Please filter the listing below and copy out the lines that hold "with".

Data provided: Begin

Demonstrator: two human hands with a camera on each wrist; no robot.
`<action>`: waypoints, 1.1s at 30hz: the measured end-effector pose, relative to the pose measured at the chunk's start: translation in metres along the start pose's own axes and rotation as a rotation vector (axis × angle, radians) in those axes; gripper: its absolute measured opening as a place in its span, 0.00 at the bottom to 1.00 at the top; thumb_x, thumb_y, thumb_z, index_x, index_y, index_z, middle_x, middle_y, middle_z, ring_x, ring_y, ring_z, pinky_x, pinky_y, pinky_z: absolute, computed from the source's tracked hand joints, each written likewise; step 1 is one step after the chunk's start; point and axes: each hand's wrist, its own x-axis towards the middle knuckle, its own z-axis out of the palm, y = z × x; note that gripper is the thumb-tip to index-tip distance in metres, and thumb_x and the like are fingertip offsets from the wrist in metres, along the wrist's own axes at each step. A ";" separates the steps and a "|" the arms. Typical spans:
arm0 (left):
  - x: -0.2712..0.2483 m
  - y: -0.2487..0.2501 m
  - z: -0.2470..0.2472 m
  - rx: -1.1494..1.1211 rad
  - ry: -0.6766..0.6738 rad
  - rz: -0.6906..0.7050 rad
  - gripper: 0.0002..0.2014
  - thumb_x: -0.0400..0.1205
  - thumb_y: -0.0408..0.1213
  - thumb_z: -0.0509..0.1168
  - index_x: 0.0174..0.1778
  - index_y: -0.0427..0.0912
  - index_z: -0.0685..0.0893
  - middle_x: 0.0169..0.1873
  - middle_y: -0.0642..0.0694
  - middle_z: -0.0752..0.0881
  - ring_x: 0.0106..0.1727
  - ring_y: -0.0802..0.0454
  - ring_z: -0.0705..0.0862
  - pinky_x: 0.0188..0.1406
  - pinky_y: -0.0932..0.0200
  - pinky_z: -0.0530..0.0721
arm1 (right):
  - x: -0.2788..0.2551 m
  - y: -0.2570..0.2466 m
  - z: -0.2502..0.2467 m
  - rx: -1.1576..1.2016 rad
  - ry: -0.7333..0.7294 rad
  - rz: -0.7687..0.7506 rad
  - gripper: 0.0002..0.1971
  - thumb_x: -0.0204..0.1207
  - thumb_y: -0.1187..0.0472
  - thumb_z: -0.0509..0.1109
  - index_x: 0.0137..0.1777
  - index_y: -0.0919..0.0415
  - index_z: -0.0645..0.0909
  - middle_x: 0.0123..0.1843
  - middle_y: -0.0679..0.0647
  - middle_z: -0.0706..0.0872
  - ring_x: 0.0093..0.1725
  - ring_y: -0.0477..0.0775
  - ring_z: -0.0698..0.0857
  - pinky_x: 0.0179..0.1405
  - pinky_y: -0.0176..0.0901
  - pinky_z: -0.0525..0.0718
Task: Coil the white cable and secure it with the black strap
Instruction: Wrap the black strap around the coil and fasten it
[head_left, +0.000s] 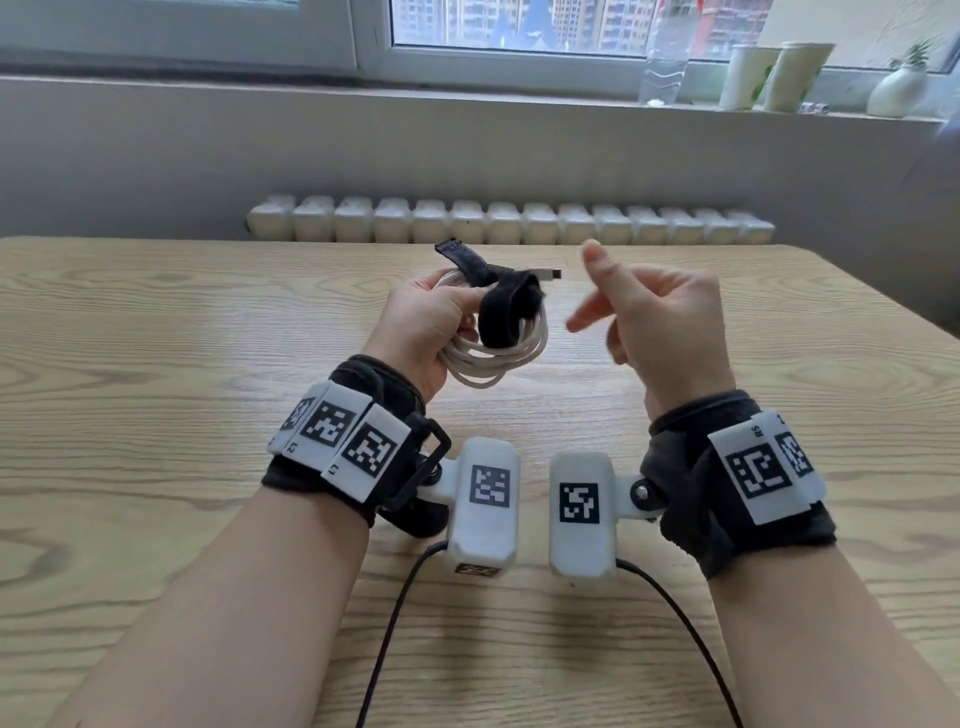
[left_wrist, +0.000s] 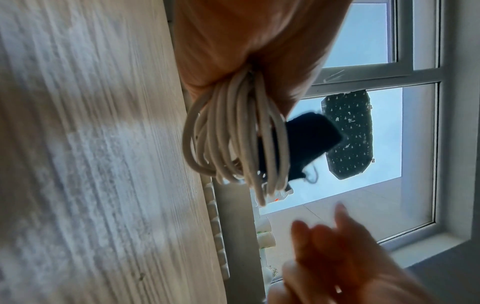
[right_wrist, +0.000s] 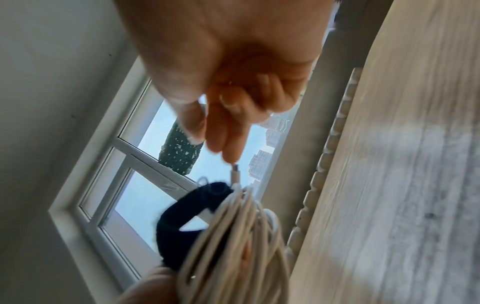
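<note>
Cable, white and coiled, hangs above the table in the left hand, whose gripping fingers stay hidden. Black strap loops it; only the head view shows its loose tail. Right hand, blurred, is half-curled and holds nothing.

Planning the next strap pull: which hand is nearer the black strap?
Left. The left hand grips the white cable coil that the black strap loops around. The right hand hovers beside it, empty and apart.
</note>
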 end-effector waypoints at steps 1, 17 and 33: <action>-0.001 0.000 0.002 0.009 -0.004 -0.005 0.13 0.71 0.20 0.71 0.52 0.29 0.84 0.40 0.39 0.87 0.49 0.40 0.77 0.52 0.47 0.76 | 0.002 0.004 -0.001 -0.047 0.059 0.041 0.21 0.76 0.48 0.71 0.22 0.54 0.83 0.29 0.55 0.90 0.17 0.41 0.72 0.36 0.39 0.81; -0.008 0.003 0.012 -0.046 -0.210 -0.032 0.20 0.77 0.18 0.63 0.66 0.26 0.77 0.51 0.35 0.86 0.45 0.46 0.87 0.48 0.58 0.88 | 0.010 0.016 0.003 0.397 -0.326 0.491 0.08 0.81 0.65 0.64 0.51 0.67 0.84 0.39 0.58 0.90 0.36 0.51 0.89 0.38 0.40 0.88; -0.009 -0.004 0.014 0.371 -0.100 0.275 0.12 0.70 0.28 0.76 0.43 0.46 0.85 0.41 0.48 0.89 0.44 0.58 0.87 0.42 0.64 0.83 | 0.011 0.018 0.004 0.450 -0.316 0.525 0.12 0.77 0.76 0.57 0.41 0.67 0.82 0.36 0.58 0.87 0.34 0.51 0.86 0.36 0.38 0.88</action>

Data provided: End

**Problem solution:**
Demonstrator: two human hands with a camera on each wrist; no robot.
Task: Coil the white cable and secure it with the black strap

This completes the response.